Igreja de Nossa Senhora do Rosário dos Pretos

São Cristóvão, Sergipe, Brasil

Arquitetura religiosa

A partir do século XVIII, a formação de irmandades começa a ser uma prática comum no Brasil, também adotada pelos escravos africanos que se convertiam ao catolicismo. Entre os negros, as irmandades com devoção a Nossa Senhora do Rosário foram frequentes, ocorrendo em toda a colónia. Em São Cristóvão, sendo instituída a irmandade, foi fundada esta igreja, cuja construção teve início em 1746, coincidindo com a época em que o desenvolvimento da indústria açucareira fazia chegar à região grande número de escravos. O edifício remete ao tipo de arquitetura religiosa produzida no Brasil nos primeiros tempos da colonização, sendo isto bem evidente em seu frontispício delimitado por dois cunhais de pedra, tendo uma só porta, duas janelas do coro e um óculo no tímpano. Apenas as cercaduras dos vãos, em pedra, contrastam com a alvenaria branca.

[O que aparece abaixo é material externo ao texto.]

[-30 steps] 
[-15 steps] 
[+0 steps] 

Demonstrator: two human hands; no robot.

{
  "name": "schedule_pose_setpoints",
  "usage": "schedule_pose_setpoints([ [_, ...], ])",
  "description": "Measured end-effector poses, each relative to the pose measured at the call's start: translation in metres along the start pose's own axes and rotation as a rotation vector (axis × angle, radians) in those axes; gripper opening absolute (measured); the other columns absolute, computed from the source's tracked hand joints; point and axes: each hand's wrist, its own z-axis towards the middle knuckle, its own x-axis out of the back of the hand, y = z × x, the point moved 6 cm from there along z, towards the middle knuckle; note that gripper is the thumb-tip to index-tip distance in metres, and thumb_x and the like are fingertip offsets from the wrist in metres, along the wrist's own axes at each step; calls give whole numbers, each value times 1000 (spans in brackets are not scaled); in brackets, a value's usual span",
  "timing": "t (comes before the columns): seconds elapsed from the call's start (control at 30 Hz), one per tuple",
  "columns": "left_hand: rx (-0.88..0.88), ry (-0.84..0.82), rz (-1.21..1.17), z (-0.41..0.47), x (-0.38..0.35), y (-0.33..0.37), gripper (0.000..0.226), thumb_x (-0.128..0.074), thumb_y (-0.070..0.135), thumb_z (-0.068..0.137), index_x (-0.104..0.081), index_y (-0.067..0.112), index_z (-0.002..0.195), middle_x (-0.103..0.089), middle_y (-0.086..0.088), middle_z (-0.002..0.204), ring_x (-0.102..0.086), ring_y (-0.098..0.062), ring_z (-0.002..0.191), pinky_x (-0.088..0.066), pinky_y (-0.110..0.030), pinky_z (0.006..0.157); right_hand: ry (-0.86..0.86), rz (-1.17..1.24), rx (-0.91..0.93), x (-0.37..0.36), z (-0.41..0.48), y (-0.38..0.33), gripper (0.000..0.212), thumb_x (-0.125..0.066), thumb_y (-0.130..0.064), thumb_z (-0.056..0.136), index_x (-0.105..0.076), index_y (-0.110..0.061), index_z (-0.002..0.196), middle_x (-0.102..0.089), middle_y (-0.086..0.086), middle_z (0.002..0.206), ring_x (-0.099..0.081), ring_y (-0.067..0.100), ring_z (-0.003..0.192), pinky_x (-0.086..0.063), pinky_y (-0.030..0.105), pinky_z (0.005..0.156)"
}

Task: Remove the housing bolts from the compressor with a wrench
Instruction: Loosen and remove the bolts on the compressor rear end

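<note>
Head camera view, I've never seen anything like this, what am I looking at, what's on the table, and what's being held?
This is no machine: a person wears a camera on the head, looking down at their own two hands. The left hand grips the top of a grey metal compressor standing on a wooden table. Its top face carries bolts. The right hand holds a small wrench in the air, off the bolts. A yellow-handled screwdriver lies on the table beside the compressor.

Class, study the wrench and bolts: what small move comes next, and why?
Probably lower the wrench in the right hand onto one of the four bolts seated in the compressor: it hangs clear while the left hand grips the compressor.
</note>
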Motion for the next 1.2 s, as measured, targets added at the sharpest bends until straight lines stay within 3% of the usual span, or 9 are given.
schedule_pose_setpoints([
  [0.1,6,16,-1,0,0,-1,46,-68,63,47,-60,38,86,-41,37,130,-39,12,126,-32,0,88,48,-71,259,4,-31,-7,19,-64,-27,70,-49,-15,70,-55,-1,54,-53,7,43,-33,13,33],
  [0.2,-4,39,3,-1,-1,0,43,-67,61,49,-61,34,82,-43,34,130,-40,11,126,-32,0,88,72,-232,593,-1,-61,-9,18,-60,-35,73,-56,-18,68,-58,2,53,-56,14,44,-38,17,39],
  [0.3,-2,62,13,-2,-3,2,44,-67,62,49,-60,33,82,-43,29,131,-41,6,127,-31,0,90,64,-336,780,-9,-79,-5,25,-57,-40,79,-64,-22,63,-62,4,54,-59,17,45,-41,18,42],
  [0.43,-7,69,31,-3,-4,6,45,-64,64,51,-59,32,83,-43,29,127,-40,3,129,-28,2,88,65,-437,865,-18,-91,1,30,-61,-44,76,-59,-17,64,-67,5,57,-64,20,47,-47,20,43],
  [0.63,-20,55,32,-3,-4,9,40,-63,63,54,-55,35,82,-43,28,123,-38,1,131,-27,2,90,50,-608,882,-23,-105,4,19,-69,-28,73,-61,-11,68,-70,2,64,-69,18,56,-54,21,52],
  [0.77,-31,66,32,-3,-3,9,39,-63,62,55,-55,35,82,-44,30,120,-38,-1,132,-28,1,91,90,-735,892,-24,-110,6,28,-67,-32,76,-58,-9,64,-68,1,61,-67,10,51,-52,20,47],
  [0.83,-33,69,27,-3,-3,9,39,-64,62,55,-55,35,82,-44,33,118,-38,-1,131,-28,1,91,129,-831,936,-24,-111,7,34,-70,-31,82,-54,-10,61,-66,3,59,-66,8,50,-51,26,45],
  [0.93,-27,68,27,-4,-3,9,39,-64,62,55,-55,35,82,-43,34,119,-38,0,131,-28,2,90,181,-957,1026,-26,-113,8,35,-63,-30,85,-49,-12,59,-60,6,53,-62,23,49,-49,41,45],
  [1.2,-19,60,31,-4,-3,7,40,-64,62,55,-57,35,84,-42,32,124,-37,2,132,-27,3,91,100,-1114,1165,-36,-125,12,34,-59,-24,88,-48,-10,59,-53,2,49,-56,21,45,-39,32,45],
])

Do lado da Epístola, há uma torre baixa com coberta de telha cerâmica, em quatro águas. A volumetria externa denuncia claramente sua distribuição espacial. Está constituída de nave e capela‐mor, que definem o corpo principal da igreja, de pequena dimensão. A este se anexam uma pequena capela dedicada a São Benedito, comunicando‐se com a nave, através de uma arcada. Ao lado da capela‐mor há uma sacristia, que tem inscrito no lavabo o ano de 1743. Possui três retábulos, sendo dois pequenos altares laterais situados na nave e o altar‐mor. Germain Bazin os classificou como uma continuidade da produção rococó e neoclássica vigente na Bahia, reproduzida de forma "grosseira" pelos artesãos de Sergipe. Por seu valor histórico e arquitetónico, esta igreja foi classificada pelo IPHAN em 1943.